Continuous monitoring of bacterial growth is a critical step in the biotechnology industry and in biological labs. These measurements are typically taken using large and bulky spectrophotometers that do not fit into incubators for real-time monitoring. Moreover, continuous monitoring is labor-intensive as it requires multiple samplings.
Recent developments by researchers from Cork, Ireland have overcome these challenges by hacking a generic heart rate monitor to make a low-cost turbidity tracker. The team 3D printed a holder where an LED light can shine through, while the sensors’ photodiode can measure the amount of light coming in. The device, simply called the optical density measuring device (ODX) quantifies the turbidity of the bacterial solution in real-time and surprisingly performs similar to a benchtop spectrophotometer, the current gold standard.

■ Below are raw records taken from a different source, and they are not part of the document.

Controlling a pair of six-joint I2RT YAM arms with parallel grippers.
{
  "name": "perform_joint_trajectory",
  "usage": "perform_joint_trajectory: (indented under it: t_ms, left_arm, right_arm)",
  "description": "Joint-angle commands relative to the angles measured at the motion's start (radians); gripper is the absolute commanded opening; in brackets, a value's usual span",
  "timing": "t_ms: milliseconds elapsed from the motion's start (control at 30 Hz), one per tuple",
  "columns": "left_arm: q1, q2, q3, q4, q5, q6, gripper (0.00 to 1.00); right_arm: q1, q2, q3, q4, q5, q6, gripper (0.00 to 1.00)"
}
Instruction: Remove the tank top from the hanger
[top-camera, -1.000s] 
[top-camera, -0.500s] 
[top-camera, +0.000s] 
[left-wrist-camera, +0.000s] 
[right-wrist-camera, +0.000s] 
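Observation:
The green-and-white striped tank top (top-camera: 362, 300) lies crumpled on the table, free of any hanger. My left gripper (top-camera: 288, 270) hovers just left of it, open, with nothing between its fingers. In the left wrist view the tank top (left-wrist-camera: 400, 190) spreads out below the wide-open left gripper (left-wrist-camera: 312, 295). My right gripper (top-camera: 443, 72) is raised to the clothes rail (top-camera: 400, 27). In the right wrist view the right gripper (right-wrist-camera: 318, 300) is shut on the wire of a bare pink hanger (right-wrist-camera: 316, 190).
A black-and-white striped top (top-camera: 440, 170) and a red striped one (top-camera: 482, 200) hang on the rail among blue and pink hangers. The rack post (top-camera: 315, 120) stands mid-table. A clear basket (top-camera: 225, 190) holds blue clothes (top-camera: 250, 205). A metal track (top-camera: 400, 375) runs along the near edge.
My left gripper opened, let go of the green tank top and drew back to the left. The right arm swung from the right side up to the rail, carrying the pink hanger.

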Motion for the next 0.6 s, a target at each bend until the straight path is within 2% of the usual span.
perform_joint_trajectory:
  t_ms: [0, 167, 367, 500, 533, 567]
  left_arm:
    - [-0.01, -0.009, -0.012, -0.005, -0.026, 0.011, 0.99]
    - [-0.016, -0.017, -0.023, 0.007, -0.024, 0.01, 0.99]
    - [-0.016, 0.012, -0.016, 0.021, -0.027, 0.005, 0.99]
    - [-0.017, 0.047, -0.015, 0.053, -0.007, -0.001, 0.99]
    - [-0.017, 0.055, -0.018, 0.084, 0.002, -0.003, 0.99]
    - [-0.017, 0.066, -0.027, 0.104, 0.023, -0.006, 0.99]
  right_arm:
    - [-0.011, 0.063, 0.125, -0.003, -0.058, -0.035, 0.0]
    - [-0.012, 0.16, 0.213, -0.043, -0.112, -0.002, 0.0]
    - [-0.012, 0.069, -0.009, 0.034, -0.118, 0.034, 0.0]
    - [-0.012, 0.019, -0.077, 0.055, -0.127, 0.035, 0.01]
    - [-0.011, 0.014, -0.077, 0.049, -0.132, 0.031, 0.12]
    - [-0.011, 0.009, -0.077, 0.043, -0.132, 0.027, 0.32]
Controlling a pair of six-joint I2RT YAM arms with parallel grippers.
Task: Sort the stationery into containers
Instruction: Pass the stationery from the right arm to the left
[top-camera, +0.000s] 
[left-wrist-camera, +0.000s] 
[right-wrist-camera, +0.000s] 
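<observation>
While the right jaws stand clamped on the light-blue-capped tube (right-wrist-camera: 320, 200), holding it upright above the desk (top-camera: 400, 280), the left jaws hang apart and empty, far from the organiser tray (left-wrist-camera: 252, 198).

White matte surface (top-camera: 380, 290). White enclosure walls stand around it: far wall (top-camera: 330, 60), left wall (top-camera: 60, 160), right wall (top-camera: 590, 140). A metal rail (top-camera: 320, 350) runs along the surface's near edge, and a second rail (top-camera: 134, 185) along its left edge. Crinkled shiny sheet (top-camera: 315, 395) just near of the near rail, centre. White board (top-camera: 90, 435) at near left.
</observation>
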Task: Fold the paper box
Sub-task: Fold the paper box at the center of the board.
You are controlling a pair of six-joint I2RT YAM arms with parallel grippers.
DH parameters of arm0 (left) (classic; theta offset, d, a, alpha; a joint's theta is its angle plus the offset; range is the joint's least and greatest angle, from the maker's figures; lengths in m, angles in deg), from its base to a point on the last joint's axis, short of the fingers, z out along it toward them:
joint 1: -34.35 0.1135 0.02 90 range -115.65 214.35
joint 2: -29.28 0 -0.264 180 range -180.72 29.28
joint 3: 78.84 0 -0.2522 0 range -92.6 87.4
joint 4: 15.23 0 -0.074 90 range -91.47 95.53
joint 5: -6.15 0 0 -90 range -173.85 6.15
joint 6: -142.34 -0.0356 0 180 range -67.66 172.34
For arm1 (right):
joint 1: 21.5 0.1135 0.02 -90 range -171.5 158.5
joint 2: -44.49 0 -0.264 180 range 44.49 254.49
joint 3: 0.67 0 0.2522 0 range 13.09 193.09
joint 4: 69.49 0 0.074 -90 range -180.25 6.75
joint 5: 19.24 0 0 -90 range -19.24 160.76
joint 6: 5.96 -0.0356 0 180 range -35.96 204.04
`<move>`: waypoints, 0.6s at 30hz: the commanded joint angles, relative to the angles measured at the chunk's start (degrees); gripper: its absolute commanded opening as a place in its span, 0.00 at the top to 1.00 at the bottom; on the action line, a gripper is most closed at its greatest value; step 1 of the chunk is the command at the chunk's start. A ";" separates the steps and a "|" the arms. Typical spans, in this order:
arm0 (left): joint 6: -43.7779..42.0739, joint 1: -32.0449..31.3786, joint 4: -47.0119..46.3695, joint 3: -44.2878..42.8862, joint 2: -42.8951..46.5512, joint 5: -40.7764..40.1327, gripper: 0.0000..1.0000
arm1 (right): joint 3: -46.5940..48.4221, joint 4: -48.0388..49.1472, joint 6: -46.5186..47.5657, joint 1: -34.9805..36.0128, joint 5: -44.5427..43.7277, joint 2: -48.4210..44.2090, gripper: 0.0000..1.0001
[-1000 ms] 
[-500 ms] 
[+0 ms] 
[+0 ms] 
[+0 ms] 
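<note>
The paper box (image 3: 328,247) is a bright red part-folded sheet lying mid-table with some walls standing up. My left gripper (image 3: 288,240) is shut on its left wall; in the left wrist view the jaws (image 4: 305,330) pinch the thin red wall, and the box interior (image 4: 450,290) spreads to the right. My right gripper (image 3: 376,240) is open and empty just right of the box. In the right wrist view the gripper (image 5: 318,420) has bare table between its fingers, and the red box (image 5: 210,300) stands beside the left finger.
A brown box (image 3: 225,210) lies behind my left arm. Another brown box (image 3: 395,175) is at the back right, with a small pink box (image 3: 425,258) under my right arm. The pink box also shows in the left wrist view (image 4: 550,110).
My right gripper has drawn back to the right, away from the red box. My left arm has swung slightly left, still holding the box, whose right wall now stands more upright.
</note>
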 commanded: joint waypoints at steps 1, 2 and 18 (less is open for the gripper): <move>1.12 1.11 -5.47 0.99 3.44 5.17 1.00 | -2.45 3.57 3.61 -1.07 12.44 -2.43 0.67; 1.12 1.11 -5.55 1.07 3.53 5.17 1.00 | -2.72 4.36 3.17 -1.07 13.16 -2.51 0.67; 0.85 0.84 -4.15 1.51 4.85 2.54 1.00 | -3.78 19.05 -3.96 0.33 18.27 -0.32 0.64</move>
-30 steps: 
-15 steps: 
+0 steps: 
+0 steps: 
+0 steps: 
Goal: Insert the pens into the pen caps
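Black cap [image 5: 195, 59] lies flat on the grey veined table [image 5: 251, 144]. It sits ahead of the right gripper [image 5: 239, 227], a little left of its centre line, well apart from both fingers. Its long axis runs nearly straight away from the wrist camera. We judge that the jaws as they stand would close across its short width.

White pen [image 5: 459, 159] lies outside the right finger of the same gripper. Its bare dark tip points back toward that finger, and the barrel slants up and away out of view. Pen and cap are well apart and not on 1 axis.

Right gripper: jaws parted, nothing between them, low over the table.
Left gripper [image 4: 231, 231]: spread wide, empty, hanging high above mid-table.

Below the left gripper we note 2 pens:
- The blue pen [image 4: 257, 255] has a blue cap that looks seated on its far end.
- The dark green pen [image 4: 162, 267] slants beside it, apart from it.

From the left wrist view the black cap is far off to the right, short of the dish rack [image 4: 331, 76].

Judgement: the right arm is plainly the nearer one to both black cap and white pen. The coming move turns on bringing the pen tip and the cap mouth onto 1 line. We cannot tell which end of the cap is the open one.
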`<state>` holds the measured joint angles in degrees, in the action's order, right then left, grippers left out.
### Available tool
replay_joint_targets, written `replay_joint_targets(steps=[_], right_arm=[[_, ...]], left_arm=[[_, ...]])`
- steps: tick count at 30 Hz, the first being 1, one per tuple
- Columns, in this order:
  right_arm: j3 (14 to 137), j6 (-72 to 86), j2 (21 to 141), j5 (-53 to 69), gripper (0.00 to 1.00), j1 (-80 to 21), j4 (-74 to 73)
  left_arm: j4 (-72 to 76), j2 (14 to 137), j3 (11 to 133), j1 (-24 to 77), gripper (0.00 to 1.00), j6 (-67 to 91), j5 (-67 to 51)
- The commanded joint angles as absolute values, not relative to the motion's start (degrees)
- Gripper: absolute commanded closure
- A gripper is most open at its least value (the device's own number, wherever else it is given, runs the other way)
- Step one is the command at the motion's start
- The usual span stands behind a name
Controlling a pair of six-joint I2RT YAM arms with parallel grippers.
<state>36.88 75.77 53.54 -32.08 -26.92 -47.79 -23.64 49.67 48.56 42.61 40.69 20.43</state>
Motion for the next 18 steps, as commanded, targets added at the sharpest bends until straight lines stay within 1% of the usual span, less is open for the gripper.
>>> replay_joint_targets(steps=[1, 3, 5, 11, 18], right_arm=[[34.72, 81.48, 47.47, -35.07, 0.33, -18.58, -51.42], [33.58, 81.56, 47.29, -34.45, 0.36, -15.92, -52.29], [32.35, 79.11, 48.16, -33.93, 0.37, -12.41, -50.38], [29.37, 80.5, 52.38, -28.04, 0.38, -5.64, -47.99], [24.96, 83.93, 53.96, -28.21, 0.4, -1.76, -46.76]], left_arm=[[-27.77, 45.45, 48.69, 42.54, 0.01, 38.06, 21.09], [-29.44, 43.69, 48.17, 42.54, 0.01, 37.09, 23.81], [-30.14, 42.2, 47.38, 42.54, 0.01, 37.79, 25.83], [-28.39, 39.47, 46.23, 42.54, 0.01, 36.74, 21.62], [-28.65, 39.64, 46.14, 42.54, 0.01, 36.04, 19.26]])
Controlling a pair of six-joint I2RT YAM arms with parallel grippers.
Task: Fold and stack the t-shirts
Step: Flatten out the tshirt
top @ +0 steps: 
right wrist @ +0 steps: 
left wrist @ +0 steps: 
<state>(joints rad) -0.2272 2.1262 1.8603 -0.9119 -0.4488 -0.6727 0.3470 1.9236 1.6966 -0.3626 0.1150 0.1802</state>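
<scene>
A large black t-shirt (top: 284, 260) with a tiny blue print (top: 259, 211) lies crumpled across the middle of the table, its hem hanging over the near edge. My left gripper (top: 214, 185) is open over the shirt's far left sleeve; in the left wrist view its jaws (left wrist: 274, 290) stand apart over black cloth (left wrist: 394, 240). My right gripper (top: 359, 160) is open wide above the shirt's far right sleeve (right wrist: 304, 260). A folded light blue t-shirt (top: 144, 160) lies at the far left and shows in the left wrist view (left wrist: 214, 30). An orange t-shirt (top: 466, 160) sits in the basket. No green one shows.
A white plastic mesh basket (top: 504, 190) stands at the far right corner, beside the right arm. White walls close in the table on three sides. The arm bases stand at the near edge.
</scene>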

The team also developed a smartphone app that notifies users when the turbidity of the bacterial solution reaches a certain value. The research, published in ACS Analytical Chemistry, is completely open-source, with instructions freely available on GitHub.
The authors show that with a little thought and a lot of tinkering, low-cost solutions (the ODX costs $25) can be developed for seemingly simple academic and industrial applications with huge implications.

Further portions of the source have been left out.